IPCC – How not to compare temperatures“. Anthony Watts posts Frank Lansner’s complaint on a favorite subject, alleged flaws in how the IPCC compares temperatures. Frank says that “there are numerous issues discussed intensely when it comes to IPCC-illustrations of historic temperatures” but other than the standard check list of groundless accusations and fabrications, his case really boils down to this: the IPCC is using too many temperature data sources and is averaging them!

So suddenly the problem isn’t lack of data, now it’s too much data. I also have to note with some astonishment that this is a complaint about how the IPCC illustrates historic temperature trends, not about the statistical trends that they are attempting to illustrate.

March Modeling Madness

March Modeling Madness“. Steven Goddard cherry-picks his way around Climate Central’s new interactive depiction of average US March temperatures.

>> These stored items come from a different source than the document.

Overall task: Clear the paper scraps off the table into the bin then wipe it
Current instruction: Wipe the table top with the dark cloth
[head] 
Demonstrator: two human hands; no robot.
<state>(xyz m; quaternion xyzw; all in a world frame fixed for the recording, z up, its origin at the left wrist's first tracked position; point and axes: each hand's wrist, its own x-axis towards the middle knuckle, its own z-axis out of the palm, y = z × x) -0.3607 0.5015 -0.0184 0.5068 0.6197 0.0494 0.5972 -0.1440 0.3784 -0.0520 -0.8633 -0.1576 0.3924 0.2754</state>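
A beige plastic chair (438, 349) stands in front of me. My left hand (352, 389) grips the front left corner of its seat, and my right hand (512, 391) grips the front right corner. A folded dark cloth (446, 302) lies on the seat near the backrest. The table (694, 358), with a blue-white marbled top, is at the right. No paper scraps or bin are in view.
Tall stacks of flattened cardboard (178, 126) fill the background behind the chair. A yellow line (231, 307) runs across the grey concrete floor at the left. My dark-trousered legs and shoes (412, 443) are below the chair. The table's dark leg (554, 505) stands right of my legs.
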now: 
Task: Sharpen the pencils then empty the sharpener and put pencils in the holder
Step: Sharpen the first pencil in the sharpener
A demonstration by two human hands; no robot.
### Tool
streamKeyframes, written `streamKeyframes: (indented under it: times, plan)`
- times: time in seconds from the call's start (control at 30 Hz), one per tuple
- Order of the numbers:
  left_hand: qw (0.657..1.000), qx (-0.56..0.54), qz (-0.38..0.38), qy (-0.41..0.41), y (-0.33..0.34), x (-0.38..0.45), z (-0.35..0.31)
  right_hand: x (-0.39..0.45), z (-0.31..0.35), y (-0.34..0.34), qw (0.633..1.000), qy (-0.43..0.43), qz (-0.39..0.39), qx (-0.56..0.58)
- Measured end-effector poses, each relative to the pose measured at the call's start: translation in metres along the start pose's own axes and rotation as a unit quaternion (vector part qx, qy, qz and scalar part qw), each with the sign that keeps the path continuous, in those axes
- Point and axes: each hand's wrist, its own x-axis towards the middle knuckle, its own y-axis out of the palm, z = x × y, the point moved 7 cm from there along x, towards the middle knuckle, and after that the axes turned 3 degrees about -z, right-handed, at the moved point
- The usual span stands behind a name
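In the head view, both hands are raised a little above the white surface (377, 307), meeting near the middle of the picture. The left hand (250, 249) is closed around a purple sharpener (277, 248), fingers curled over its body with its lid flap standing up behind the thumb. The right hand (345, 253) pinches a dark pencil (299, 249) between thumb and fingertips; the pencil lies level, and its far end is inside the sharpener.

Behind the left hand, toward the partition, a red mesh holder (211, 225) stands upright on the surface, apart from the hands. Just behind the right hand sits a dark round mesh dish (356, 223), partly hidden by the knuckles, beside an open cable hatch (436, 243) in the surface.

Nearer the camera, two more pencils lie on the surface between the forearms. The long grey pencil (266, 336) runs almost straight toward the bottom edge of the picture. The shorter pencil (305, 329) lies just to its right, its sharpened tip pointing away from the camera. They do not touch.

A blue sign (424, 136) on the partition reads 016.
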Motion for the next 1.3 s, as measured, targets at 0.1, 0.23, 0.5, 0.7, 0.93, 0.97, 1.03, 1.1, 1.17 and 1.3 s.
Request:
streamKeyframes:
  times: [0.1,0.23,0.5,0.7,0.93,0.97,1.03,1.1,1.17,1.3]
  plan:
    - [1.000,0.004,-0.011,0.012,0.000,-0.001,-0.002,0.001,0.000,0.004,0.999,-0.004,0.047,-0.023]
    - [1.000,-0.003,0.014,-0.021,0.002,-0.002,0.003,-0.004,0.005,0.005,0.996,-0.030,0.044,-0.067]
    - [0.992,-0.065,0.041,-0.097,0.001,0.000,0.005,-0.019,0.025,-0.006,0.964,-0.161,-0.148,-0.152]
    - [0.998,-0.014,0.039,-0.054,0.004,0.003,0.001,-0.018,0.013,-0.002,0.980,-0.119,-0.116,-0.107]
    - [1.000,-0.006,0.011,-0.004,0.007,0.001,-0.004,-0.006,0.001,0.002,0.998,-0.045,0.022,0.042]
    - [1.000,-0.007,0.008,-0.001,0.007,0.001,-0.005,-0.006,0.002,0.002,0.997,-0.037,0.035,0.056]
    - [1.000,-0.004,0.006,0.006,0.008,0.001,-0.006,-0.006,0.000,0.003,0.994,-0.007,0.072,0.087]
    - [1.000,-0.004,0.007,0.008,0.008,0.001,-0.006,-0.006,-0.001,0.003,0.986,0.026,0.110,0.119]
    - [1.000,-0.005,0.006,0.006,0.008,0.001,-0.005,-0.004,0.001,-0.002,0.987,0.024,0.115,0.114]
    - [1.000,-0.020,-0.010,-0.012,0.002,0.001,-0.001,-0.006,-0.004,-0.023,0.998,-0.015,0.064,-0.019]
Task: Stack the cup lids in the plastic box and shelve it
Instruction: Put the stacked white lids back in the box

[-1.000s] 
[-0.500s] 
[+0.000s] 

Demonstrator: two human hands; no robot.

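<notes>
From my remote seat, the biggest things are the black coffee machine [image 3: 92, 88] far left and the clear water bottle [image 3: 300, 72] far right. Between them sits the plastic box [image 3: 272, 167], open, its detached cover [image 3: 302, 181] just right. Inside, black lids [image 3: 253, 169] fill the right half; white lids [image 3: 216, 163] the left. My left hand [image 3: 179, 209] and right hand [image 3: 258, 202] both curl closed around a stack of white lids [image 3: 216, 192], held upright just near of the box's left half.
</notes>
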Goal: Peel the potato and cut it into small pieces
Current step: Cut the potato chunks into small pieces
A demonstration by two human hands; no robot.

He does this by picking a location that is not predicted to rise above freezing and then claiming that charts confirming this are proof that the models are wrong. He also picks a juicy starting point and uses a scale that obscures any trends that aren’t blindingly large to assist denialists in looking past them.

Next, Steven will prove that water is wet.

Arctic Sea Ice about to hit ‘normal’ – what will the news say?

Arctic Sea Ice about to hit ‘normal’ – what will the news say?” “Hah!” says Anthony Watts. The Arctic sea ice is about to recover all the way to “normal”. That’ll show those Catlin Arctic Survey folks with their tents and sleds!

Arctic sea ice extent on March 29, 2010. Anthony ignores that the variability is mostly in summer. Arctic Regional Ocean Observing System.

Actually it appears that Arctic sea ice is about to reach average extent, which has quite a different meaning. There is little mention of the fact that the meaningful changes are in the summer ice extent. They do bury this quote from Dr. Walter Meier of the National Snow and Ice Data Center deep in their post though and then wave it away:

This has very little implication for what will happen this summer, or for the long-term trends, since the Bering Sea ice is thin and will melt completely well before the peak summer season.